**What to work on**
Leave the pictures aside. Retype exactly the lines from the top of the data below through the one holding "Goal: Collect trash".

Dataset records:
● ● ● ●

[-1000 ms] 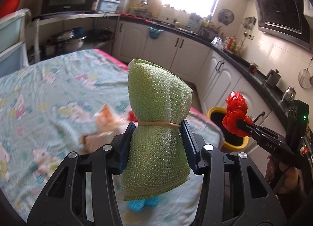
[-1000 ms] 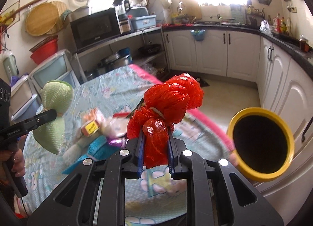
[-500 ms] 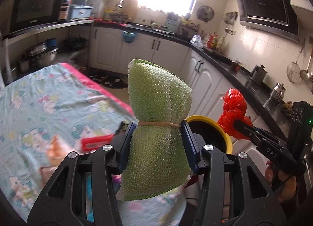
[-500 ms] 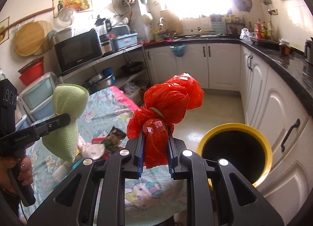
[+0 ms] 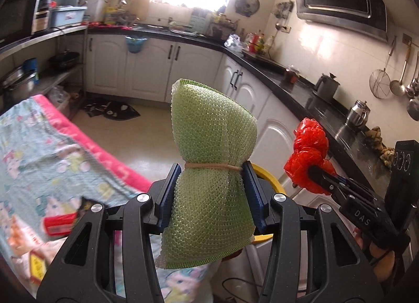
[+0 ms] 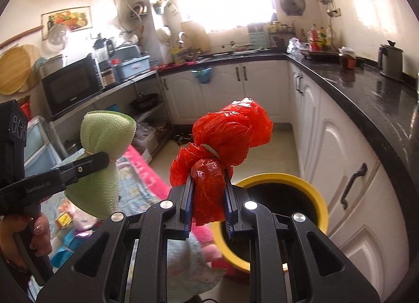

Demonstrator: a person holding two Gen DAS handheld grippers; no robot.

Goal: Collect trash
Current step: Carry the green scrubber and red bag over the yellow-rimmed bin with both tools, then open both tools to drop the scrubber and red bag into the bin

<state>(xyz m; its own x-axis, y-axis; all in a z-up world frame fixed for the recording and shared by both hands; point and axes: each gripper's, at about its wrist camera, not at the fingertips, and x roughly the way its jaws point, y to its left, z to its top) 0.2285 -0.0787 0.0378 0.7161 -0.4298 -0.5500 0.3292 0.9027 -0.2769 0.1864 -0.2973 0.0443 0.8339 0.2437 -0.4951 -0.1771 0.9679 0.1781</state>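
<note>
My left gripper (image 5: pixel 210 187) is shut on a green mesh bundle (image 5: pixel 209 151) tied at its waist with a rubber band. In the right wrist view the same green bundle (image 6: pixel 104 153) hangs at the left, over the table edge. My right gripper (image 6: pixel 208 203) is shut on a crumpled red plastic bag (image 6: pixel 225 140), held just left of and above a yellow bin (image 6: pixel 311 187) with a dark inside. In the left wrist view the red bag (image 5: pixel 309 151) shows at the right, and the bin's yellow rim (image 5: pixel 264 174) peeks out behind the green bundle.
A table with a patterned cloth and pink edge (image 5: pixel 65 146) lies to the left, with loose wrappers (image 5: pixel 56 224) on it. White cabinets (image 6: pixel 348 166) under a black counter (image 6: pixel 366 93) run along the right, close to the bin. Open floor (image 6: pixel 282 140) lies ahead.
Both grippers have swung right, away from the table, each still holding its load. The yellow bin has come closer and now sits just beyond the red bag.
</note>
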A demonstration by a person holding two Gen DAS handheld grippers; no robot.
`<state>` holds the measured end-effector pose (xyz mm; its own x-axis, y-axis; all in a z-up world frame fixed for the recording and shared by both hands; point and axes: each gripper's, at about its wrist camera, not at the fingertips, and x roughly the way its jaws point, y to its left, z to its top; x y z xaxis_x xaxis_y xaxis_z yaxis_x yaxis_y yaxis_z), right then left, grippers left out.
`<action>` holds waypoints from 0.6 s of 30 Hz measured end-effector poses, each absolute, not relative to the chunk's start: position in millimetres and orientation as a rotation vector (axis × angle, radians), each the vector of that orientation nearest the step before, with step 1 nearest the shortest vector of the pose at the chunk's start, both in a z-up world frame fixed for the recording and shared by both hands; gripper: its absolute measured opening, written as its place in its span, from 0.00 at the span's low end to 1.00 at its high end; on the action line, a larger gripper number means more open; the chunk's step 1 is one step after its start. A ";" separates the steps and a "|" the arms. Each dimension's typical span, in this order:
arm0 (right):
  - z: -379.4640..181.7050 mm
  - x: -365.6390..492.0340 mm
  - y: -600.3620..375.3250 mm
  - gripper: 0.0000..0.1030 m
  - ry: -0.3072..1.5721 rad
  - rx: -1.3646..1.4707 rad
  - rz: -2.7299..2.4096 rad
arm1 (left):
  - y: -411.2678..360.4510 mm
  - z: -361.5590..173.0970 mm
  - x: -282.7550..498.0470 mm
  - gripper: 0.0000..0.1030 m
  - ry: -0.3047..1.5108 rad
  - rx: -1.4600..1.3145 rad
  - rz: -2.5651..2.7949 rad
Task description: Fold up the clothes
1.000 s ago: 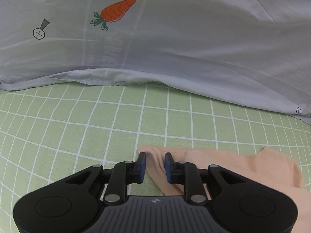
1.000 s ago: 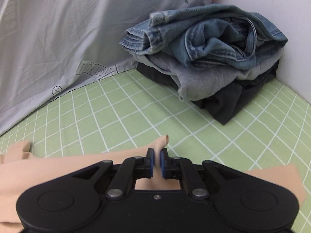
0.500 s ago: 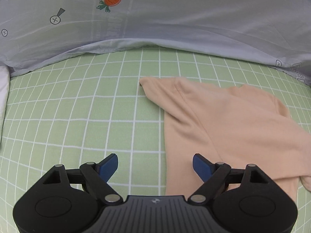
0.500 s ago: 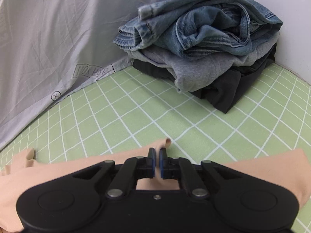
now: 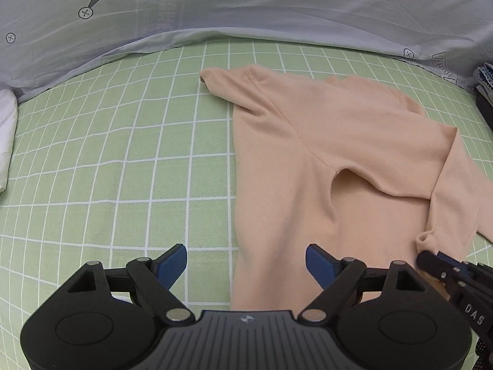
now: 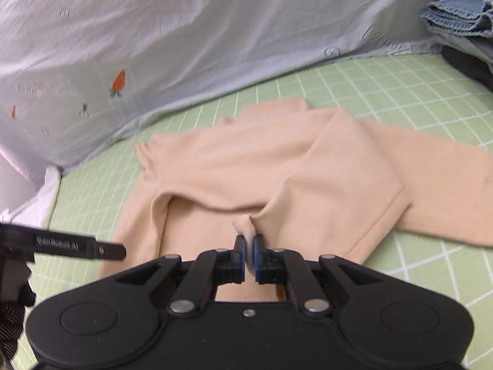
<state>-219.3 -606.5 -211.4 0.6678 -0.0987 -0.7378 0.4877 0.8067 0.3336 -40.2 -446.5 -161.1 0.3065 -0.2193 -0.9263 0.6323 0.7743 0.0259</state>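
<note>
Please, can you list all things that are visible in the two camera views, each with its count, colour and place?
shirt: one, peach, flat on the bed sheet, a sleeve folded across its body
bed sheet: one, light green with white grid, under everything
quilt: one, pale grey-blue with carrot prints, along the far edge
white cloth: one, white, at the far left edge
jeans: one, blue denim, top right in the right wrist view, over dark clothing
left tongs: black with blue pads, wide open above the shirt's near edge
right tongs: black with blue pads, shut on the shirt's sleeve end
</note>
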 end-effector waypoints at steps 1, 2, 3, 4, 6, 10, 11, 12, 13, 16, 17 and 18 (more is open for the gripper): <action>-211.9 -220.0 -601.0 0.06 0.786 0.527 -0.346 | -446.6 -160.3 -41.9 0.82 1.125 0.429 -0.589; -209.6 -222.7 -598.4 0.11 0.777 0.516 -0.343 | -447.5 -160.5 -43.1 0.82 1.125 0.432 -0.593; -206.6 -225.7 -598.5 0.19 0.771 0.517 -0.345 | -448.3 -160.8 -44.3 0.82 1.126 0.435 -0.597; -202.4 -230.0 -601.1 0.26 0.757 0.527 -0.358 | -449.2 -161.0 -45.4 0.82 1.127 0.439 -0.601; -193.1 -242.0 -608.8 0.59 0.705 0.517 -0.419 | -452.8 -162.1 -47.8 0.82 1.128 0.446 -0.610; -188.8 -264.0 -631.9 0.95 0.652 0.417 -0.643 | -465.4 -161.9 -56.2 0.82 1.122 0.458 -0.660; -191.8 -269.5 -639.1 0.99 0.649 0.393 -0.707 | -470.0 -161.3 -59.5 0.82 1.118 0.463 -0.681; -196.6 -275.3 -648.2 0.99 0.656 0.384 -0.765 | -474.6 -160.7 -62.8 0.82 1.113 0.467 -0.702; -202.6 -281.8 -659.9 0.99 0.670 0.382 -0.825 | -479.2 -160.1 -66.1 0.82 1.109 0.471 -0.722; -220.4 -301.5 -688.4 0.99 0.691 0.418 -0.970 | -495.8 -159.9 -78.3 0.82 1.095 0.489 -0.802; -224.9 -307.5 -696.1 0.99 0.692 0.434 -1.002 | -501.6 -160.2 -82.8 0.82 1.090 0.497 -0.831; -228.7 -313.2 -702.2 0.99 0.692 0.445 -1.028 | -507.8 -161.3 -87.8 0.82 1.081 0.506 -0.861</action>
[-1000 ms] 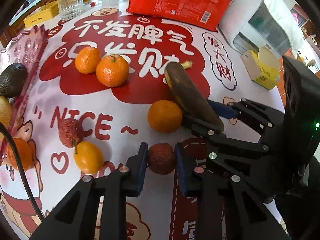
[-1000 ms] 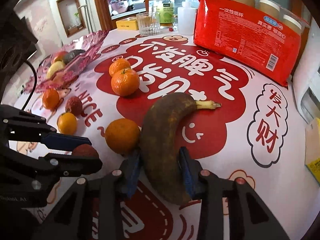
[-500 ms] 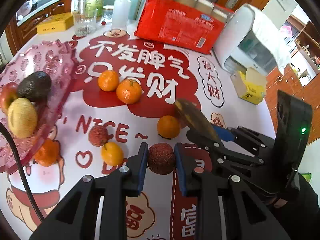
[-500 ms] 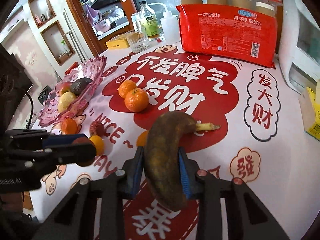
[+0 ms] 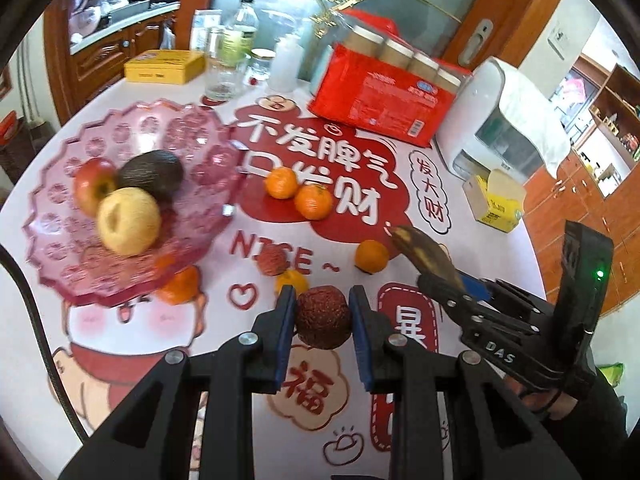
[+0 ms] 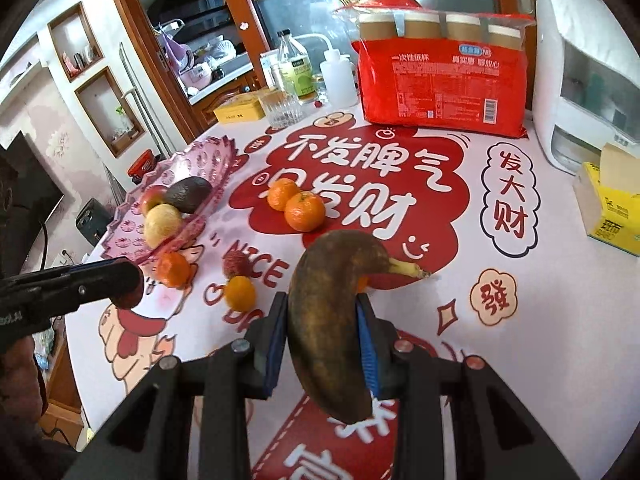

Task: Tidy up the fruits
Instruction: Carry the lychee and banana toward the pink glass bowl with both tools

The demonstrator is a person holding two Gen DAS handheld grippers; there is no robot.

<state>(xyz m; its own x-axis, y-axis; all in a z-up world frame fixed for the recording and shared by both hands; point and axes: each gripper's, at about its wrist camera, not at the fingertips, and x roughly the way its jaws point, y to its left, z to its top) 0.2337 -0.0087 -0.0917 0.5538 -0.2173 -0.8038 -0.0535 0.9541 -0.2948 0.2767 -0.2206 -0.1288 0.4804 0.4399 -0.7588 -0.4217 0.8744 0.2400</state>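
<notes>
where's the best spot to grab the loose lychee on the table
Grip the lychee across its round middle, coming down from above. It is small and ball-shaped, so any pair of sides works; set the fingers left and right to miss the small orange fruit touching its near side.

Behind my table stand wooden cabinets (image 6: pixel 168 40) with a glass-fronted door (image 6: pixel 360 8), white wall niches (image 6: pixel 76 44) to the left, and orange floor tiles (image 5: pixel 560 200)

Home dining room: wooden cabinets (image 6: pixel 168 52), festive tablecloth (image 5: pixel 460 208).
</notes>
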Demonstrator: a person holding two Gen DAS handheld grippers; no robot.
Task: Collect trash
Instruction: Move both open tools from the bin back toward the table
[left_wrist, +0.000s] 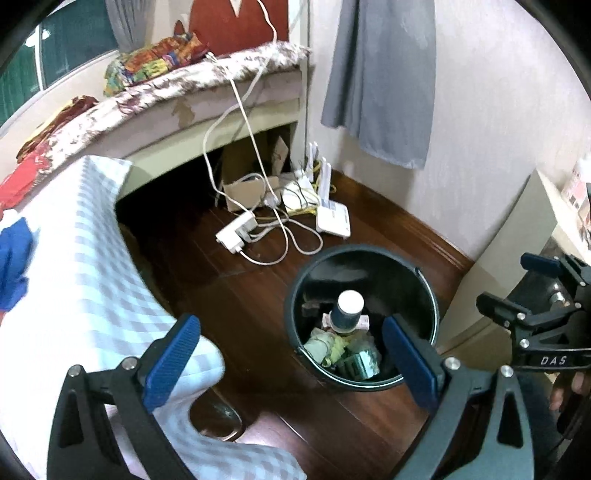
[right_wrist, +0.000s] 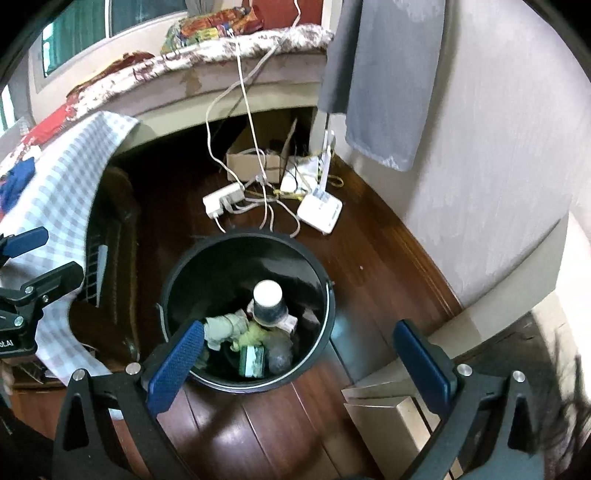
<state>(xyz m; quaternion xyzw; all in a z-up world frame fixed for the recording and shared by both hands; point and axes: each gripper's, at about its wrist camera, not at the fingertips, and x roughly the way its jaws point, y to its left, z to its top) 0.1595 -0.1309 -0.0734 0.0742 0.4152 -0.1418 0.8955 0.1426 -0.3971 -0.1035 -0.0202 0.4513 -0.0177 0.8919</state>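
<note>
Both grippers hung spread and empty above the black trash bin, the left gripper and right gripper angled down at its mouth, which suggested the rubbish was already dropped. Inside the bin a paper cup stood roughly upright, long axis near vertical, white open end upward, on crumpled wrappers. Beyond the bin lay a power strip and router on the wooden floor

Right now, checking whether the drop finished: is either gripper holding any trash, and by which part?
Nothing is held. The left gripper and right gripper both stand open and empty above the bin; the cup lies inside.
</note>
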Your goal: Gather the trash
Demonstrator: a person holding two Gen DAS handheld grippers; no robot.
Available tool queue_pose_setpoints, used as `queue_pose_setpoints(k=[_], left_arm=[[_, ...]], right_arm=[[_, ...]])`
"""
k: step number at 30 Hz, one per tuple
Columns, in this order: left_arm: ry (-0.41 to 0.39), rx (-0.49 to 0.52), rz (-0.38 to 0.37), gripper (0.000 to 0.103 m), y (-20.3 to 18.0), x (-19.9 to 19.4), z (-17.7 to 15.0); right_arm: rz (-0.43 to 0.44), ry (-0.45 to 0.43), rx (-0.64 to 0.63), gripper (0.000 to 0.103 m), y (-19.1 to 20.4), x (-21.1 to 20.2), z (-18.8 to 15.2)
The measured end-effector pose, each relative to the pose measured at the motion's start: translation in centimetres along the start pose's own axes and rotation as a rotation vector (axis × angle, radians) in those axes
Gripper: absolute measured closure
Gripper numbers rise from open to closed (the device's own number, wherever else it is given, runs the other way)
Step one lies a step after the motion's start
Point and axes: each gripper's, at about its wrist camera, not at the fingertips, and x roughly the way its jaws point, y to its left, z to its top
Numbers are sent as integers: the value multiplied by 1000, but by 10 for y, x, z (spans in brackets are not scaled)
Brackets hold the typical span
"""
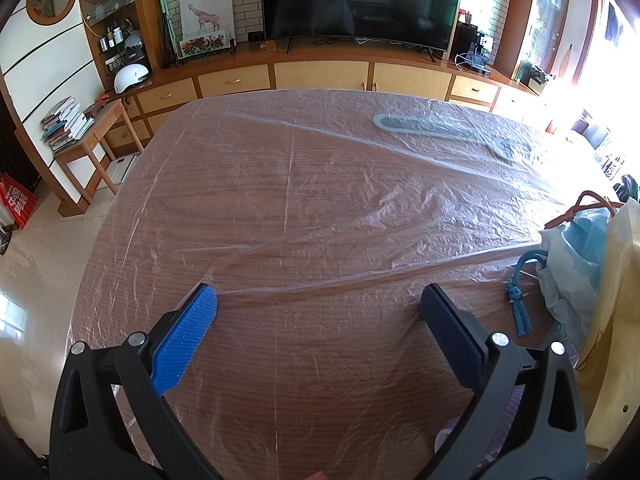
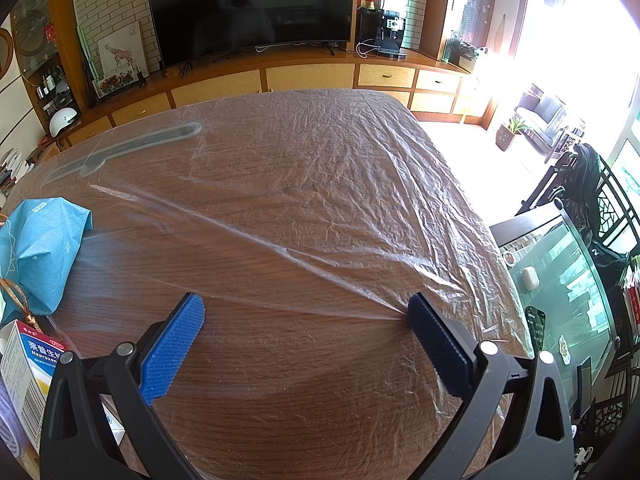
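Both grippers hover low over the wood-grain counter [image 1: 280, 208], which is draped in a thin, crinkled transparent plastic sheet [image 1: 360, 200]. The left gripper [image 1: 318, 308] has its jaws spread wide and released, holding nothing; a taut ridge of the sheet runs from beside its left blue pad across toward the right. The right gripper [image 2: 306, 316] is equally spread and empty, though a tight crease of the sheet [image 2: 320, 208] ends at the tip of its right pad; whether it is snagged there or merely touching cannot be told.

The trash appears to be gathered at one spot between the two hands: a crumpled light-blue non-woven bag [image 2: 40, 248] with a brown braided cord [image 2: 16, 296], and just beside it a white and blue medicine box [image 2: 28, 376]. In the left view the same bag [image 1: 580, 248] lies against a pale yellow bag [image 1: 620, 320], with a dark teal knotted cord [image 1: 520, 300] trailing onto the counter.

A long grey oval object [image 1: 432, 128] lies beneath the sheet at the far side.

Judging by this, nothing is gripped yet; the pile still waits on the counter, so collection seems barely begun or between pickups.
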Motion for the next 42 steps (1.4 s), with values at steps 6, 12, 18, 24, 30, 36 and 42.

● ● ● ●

**Response below**
[-1000 ms] 
[-1000 ms] 
[-500 ms] 
[-500 ms] 
[+0 ms] 
[+0 ms] 

Demonstrator: a person holding two Gen DAS handheld grippers; no robot.

Goal: Collect trash

There is no more output for this exercise.